Pictures stay out. Everything else in the listing below gets written out exactly.

═════ THE DATA ═════

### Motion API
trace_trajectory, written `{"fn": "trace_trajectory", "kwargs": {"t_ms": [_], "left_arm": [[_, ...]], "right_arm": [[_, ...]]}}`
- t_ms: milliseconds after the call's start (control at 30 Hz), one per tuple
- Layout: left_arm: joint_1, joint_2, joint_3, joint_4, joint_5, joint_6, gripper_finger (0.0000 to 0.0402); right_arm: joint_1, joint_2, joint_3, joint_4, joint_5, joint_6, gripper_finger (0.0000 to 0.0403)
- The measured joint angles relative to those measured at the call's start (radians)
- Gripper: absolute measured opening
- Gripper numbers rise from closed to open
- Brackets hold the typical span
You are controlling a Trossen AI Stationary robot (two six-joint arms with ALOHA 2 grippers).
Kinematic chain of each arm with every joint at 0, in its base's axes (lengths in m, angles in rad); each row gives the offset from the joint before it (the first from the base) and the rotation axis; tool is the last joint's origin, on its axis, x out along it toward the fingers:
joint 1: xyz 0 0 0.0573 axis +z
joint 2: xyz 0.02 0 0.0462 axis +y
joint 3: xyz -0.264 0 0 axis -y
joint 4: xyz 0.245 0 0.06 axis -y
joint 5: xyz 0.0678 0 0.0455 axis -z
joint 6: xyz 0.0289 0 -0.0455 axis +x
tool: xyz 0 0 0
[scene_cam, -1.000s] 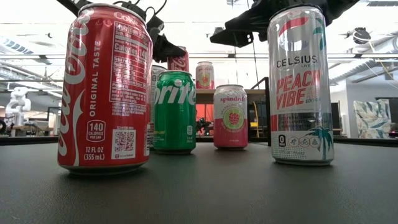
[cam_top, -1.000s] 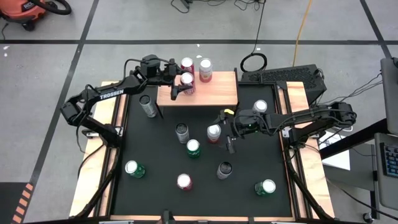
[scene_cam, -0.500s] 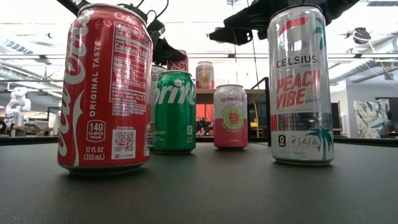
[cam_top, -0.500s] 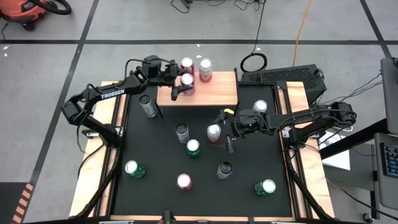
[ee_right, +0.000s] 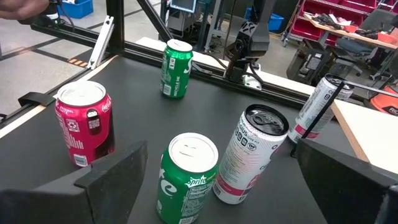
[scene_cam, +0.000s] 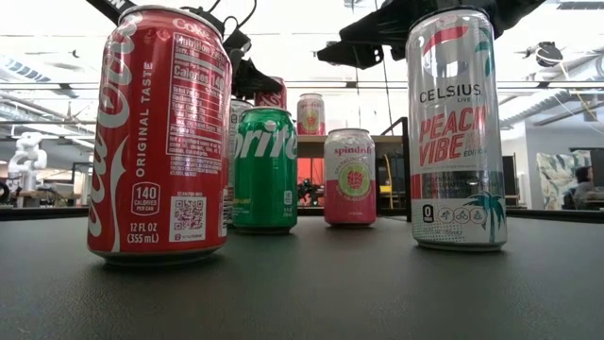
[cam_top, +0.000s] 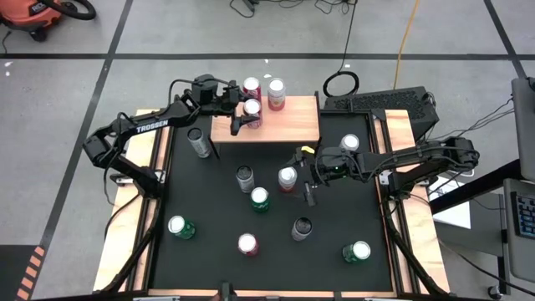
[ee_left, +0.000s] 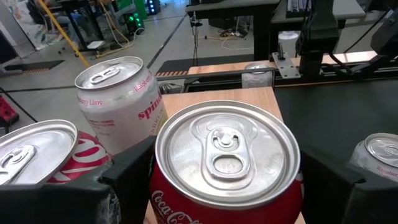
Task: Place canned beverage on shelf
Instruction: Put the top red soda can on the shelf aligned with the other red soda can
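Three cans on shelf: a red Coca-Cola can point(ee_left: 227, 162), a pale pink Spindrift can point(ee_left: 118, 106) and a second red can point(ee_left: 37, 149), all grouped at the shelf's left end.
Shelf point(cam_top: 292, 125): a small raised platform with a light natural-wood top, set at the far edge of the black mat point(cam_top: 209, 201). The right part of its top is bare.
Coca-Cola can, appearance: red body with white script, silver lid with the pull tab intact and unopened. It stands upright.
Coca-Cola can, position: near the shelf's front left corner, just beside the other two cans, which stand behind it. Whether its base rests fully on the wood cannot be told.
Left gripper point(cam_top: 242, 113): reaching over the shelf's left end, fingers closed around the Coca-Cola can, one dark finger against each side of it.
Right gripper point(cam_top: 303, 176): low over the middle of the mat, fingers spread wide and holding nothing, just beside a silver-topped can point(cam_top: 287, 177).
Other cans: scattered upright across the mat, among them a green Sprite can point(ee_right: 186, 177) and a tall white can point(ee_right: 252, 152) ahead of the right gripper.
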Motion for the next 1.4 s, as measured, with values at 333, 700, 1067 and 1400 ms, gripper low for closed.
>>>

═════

- SOLUTION -
### Motion API
trace_trajectory, written `{"fn": "trace_trajectory", "kwargs": {"t_ms": [_], "left_arm": [[_, ...]], "right_arm": [[_, ...]]}}`
- t_ms: milliseconds after the call's start (control at 30 Hz), one per tuple
- Layout: left_arm: joint_1, joint_2, joint_3, joint_4, joint_5, joint_6, gripper_finger (0.0000 to 0.0402); right_arm: joint_1, joint_2, joint_3, joint_4, joint_5, joint_6, gripper_finger (0.0000 to 0.0403)
- The measured joint angles relative to those measured at the call's start (radians)
- Gripper: absolute measured opening
- Gripper numbers rise from closed to open
- Brackets hold the typical span
You are controlling a Trossen AI Stationary robot (two six-joint arms with ALOHA 2 grippers).
Kinematic chain of each arm with every joint at 0, in its base's axes (lengths in m, angles in rad); each row gives the offset from the joint before it (the first from the base) and the rotation axis; tool is the last joint's origin, on its axis, x out along it toward the fingers:
joint 1: xyz 0 0 0.0573 axis +z
joint 2: xyz 0.02 0 0.0462 axis +y
joint 3: xyz -0.264 0 0 axis -y
joint 4: xyz 0.245 0 0.06 axis -y
joint 5: xyz 0.0678 0 0.0455 axis -z
joint 6: xyz 0.0289 0 -0.0455 axis +x
tool: xyz 0 0 0
[scene_cam, -1.000s] 
[cam_top, -1.000s] 
[scene_cam, -0.500s] 
[cam_top, -0.500s] 
[ee_right, +0.000s] 
[scene_cam, +0.000s] 
[cam_top, +0.000s] 
[ee_left, +0.000s] 
Task: Place canned beverage on shelf
Instruction: Put the top red soda can on the shelf aligned with the other red soda can
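Three cans on shelf: a red Coca-Cola can point(ee_left: 227, 162), a pale pink Spindrift can point(ee_left: 118, 106) and a second red can point(ee_left: 37, 149), all grouped at the shelf's left end.
Shelf point(cam_top: 292, 125): a small raised platform with a light natural-wood top, set at the far edge of the black mat point(cam_top: 209, 201). The right part of its top is bare.
Coca-Cola can, appearance: red body with white script, silver lid with the pull tab intact and unopened. It stands upright.
Coca-Cola can, position: near the shelf's front left corner, just beside the other two cans, which stand behind it. Whether its base rests fully on the wood cannot be told.
Left gripper point(cam_top: 242, 113): reaching over the shelf's left end, fingers closed around the Coca-Cola can, one dark finger against each side of it.
Right gripper point(cam_top: 303, 176): low over the middle of the mat, fingers spread wide and holding nothing, just beside a silver-topped can point(cam_top: 287, 177).
Other cans: scattered upright across the mat, among them a green Sprite can point(ee_right: 186, 177) and a tall white can point(ee_right: 252, 152) ahead of the right gripper.
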Motion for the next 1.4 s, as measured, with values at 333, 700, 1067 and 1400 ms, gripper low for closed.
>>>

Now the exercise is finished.